▶ **TO DO**: Your task is to copy the stretch of lines in the records below that begins with the line containing "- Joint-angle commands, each" and ends with the line containing "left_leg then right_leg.", exactly as written, with nothing added.

▶ **RECORDS SHOWN**:

+++++

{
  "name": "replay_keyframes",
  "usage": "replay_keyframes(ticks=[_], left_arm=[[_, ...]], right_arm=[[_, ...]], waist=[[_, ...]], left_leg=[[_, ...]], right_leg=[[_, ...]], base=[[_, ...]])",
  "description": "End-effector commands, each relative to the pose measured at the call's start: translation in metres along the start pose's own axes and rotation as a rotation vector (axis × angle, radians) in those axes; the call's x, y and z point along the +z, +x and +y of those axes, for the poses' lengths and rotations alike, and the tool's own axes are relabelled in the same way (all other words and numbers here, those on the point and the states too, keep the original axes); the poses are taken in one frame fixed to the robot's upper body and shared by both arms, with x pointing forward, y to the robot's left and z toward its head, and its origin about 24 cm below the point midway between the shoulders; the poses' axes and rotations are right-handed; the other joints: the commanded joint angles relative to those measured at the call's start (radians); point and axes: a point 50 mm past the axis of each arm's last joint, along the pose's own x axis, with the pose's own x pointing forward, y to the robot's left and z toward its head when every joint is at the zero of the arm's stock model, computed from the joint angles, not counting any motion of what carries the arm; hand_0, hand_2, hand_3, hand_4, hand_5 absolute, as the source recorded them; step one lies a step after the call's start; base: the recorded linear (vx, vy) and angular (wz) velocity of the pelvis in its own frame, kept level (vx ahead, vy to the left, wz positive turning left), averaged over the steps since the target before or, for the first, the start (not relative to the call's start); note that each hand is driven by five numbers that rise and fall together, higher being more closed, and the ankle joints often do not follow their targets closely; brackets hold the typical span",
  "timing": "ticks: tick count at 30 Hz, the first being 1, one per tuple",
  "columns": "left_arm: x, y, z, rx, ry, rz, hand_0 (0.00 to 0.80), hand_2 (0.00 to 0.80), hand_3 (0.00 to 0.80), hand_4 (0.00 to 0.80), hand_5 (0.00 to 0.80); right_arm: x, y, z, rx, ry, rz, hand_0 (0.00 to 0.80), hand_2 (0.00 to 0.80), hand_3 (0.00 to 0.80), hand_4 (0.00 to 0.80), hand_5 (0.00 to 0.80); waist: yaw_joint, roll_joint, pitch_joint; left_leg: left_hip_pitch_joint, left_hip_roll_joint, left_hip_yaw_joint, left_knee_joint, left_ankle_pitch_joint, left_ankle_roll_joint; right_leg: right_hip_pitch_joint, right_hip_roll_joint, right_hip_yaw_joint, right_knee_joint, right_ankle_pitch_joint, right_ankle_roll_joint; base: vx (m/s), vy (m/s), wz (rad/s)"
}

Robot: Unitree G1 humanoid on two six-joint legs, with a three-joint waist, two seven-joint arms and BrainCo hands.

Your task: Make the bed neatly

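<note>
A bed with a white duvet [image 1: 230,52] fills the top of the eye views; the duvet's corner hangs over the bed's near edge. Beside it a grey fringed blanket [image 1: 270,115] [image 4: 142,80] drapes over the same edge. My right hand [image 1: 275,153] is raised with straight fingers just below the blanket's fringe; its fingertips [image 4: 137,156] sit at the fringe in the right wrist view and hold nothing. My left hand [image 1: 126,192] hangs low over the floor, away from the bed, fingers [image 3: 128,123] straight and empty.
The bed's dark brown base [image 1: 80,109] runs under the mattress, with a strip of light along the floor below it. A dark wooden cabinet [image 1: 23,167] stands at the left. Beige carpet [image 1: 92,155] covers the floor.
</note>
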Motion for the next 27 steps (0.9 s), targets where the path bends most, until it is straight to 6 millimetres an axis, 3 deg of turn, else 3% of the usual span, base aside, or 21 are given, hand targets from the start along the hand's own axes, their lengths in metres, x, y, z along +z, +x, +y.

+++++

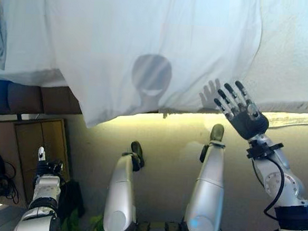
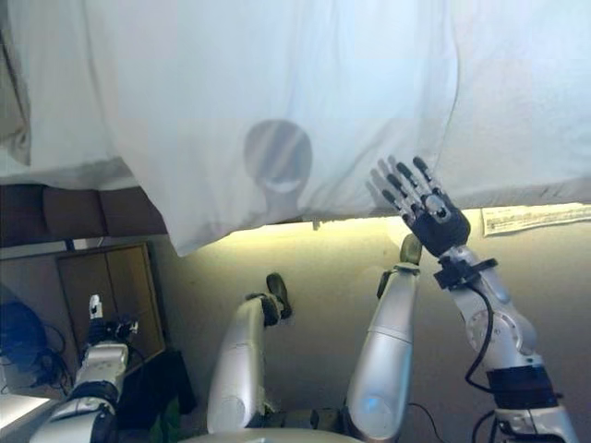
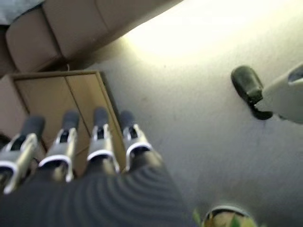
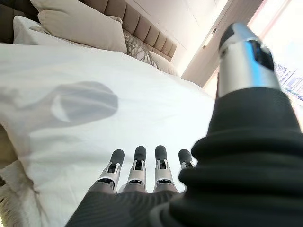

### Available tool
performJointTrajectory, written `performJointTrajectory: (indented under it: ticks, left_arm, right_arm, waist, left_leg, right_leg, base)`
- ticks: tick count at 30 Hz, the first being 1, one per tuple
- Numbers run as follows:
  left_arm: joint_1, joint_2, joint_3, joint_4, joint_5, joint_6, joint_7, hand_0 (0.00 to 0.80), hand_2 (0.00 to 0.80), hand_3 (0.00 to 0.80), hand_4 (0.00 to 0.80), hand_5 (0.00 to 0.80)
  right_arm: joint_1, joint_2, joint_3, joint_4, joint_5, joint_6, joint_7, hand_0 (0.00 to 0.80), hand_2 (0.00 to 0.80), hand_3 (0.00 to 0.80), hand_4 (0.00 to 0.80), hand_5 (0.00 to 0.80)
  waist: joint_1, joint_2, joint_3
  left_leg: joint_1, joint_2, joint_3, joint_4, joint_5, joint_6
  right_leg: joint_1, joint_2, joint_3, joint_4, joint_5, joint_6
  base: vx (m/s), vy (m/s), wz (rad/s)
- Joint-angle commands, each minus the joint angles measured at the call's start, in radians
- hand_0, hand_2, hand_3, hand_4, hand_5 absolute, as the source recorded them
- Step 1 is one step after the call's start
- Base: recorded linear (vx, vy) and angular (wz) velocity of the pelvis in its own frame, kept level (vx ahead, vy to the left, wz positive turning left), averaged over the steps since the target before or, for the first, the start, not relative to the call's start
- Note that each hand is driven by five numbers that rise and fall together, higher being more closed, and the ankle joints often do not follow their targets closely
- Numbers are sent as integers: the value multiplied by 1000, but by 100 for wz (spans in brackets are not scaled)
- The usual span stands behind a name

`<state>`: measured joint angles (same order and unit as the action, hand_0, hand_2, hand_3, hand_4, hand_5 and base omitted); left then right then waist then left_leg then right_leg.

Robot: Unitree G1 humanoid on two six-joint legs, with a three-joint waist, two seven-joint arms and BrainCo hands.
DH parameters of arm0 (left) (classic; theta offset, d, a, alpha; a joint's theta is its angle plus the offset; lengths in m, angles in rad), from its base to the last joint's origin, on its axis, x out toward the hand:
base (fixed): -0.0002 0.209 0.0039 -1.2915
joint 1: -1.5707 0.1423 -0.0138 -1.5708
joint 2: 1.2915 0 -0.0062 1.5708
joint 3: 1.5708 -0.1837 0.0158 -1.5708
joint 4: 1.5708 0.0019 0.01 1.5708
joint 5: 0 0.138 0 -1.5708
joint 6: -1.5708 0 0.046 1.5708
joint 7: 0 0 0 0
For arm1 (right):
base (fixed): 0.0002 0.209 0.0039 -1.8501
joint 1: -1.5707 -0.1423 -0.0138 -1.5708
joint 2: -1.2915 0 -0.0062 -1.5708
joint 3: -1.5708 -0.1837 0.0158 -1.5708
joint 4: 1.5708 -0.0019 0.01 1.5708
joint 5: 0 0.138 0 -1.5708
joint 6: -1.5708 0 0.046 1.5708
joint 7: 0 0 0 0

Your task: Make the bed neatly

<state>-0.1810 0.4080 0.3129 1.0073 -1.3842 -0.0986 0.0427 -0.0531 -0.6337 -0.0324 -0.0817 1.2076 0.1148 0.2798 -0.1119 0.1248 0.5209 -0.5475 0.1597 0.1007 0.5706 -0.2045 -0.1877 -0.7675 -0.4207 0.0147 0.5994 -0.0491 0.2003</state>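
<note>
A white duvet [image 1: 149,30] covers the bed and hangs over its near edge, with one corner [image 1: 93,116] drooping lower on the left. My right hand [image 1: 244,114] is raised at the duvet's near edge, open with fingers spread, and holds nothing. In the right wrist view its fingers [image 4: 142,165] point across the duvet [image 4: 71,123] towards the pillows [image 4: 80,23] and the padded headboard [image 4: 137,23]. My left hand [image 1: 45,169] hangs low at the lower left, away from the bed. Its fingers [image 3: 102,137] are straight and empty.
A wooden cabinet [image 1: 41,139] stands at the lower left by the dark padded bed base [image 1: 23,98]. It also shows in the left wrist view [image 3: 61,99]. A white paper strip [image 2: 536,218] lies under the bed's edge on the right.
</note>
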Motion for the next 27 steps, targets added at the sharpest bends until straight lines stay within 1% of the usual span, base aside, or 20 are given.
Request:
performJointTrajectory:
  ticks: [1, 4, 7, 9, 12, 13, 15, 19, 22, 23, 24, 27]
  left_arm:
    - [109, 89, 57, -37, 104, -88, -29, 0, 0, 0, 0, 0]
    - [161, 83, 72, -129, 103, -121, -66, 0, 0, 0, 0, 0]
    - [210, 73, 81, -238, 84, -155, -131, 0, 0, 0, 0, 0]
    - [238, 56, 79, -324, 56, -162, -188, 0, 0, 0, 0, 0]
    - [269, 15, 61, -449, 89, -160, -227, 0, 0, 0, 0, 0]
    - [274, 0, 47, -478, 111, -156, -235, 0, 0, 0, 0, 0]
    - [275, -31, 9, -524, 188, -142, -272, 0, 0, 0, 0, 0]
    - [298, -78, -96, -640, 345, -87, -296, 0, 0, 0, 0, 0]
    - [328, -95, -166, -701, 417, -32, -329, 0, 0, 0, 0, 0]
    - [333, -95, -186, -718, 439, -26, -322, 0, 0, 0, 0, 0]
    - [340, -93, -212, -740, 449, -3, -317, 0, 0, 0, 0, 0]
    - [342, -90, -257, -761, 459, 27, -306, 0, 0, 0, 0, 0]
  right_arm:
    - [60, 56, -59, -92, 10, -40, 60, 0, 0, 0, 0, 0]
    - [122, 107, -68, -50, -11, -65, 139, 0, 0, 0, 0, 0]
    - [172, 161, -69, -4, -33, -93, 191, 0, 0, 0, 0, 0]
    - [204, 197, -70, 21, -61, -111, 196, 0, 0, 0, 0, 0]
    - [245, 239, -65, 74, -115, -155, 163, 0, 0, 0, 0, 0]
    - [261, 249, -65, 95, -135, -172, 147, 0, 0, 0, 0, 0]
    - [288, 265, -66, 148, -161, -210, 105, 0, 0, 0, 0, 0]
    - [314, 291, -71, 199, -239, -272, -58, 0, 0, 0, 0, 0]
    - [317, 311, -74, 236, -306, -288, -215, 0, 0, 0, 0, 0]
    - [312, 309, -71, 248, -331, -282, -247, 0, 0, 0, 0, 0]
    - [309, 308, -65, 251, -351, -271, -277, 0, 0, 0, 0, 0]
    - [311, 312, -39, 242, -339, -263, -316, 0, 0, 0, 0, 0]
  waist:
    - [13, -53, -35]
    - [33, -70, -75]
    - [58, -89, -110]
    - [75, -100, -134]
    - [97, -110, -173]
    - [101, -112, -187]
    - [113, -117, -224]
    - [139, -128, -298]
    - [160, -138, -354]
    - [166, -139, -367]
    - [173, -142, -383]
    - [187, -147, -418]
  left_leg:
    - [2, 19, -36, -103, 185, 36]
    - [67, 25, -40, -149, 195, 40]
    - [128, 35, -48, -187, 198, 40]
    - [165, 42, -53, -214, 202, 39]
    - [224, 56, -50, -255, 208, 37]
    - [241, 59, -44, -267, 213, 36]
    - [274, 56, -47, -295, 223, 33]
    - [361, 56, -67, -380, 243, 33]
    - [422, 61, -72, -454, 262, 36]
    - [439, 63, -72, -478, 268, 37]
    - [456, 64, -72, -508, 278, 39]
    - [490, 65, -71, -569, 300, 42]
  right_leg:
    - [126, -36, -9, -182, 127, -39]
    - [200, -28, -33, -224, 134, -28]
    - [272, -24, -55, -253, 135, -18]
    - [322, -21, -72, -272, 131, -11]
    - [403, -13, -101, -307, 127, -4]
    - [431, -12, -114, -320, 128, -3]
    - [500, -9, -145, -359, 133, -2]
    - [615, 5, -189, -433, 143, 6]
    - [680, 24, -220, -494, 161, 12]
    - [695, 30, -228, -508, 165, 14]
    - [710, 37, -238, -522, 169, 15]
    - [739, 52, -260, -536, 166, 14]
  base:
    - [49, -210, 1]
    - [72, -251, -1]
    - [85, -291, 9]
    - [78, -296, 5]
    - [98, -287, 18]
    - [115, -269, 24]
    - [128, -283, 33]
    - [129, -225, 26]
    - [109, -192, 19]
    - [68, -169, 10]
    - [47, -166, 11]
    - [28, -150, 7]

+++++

▶ **EXERCISE ANSWER**:
- Joint-angle commands, each minus the joint angles measured at the call's start, in radians
- hand_0, hand_2, hand_3, hand_4, hand_5 absolute, as the source recorded them
- Step 1 is one step after the call's start
- Base: recorded linear (vx, vy) and angular (wz) velocity of the pelvis in its own frame, kept level (vx ahead, vy to the left, wz positive turning left), averaged over the steps since the target before or, for the first, the start, not relative to the call's start
- Note that each hand is driven by five numbers that rise and fall together, higher being more closed, and the ankle joints often do not follow their targets closely
- Numbers are sent as integers: the value multiplied by 1000, but by 100 for wz (spans in brackets are not scaled)
- The usual span stands behind a name

`<state>`: measured joint angles (same order and unit as the action, hand_0, hand_2, hand_3, hand_4, hand_5 and base omitted); left then right then waist then left_leg then right_leg.

No additional answer is expected.